- _INSTRUCTIONS TO FOLLOW_
In the data below, find the line containing "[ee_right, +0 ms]" and the line containing "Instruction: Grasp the", then reproduce them and every line between, exactly. Omit pictures.
******
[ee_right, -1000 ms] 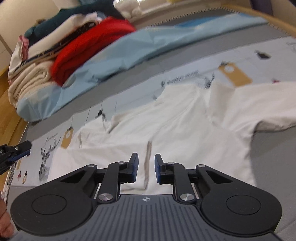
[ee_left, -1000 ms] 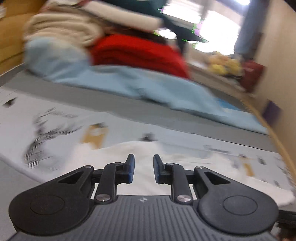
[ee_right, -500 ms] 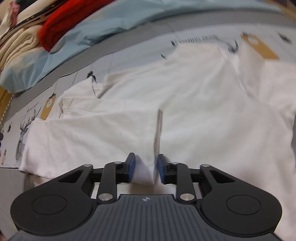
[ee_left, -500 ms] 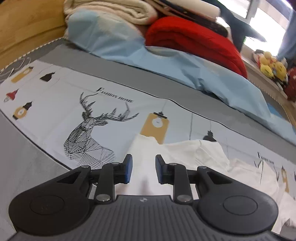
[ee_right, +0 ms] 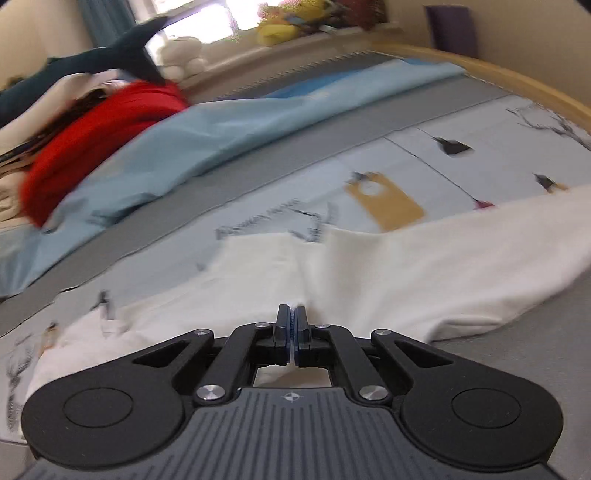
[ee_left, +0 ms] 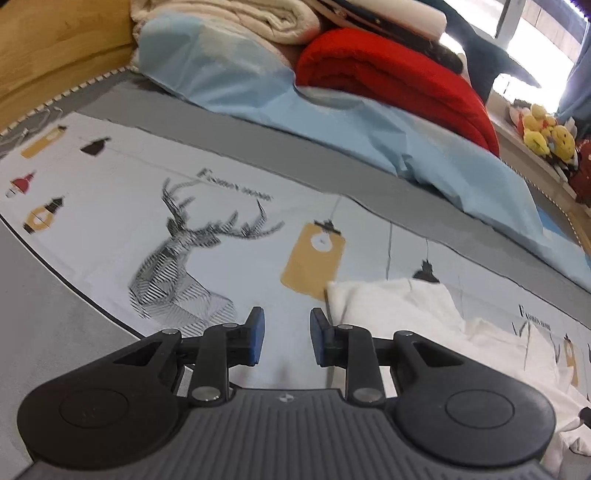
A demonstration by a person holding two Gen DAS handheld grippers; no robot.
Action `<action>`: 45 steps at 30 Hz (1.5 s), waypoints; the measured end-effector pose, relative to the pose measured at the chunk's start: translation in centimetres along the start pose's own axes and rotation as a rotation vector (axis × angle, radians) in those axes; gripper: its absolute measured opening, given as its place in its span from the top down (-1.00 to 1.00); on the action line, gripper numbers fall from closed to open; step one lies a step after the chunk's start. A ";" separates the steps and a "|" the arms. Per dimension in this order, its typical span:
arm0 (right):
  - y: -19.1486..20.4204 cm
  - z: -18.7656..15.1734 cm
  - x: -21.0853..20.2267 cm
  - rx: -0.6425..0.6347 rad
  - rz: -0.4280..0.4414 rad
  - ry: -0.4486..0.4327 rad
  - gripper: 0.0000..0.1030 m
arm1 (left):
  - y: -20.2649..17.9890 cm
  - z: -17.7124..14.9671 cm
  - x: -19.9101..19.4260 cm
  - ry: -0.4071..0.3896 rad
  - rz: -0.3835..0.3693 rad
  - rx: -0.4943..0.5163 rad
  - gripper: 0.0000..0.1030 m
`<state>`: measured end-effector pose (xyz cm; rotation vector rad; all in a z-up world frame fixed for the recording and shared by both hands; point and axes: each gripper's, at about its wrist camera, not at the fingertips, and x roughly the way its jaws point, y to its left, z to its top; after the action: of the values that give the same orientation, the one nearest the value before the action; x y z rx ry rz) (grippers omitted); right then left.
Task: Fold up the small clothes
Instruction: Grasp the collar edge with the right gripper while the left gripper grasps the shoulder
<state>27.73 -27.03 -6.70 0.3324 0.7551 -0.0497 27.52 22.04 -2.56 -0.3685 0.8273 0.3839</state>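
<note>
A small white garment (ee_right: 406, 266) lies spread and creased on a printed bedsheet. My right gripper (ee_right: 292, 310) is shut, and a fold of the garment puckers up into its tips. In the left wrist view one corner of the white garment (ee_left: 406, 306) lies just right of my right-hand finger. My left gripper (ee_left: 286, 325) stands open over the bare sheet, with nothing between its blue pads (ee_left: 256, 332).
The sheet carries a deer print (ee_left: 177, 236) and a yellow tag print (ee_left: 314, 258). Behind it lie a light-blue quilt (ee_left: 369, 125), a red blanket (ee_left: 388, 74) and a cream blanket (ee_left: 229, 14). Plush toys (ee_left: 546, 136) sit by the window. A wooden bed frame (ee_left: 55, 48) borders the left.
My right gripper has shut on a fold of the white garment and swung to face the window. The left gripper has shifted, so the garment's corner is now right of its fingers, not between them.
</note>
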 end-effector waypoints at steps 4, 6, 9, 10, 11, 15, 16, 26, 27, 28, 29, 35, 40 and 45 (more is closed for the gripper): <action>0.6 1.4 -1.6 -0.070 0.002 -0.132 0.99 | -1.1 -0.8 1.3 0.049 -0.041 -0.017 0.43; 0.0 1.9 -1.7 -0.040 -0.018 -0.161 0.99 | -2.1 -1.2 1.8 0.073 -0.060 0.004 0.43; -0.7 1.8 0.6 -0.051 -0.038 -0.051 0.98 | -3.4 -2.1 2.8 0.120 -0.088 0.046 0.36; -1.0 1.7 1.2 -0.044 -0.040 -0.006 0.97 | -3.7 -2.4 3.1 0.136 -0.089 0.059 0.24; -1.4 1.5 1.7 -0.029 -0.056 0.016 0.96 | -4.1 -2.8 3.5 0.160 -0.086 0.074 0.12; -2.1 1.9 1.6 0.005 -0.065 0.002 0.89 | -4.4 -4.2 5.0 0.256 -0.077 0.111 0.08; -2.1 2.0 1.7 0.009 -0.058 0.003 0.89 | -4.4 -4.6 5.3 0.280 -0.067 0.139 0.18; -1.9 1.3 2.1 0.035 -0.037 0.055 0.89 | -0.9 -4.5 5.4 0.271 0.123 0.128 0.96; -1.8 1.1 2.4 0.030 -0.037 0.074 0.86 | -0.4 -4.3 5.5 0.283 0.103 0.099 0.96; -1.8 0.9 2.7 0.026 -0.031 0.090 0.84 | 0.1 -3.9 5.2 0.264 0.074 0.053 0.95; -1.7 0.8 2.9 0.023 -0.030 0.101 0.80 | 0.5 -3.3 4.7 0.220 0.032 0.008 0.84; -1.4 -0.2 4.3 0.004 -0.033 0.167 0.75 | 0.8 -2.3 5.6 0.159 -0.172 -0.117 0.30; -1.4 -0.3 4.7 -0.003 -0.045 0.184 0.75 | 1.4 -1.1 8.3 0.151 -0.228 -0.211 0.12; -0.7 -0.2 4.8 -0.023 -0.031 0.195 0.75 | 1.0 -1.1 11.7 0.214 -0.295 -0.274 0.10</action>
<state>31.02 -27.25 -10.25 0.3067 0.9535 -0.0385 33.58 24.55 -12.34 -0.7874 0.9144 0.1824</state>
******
- _WRITTEN ANSWER_
[ee_right, +0 ms] 
[ee_left, +0 ms] 
A demonstration by a person holding two Gen DAS handheld grippers; no robot.
Action `<action>`: 45 steps at 30 Hz (1.5 s), waypoints; the measured end-effector pose, relative to the pose measured at the chunk's start: translation in centimetres along the start pose's own axes and rotation as a rotation vector (axis × angle, radians) in those axes; gripper: its absolute measured opening, given as its place in its span from the top down (-1.00 to 1.00); on the action line, gripper numbers fall from closed to open; step one lies a step after the chunk's start. A ";" separates the steps and a "|" the arms. Per dimension in this order, its typical span:
arm0 (right):
  - y: -19.1486..20.4204 cm
  - z: -18.7656..15.1734 cm
  - x: -21.0853..20.2267 cm
  - rx: -0.6425..0.6347 rad
  - rz: -0.4280..0.4414 rad
  - ry: -0.4486..0.4327 rad
  - gripper: 0.0000..0.1030 m
arm1 (left):
  - y: -20.2649..17.9890 cm
  - z: -17.7124..14.9671 cm
  - x: -19.9101..19.4260 cm
  - ry: -0.4071..0.3896 rad
  - rz: -0.3835..0.3693 rad
  - rx: -0.4943..0.5163 rad
  - gripper: 0.0000..0.1030 m
`<state>`: measured end-effector pose (xyz cm; rotation vector rad; all in a z-up world frame fixed for the recording and shared by both hands; point and axes: each gripper's, at about its wrist camera, not at the fingertips, and x roughly the way its jaws point, y to its left, z to its top; after the action: of the values that give the same orientation, the one nearest the value before the action; x y z rx ry rz) (grippers omitted); right then left.
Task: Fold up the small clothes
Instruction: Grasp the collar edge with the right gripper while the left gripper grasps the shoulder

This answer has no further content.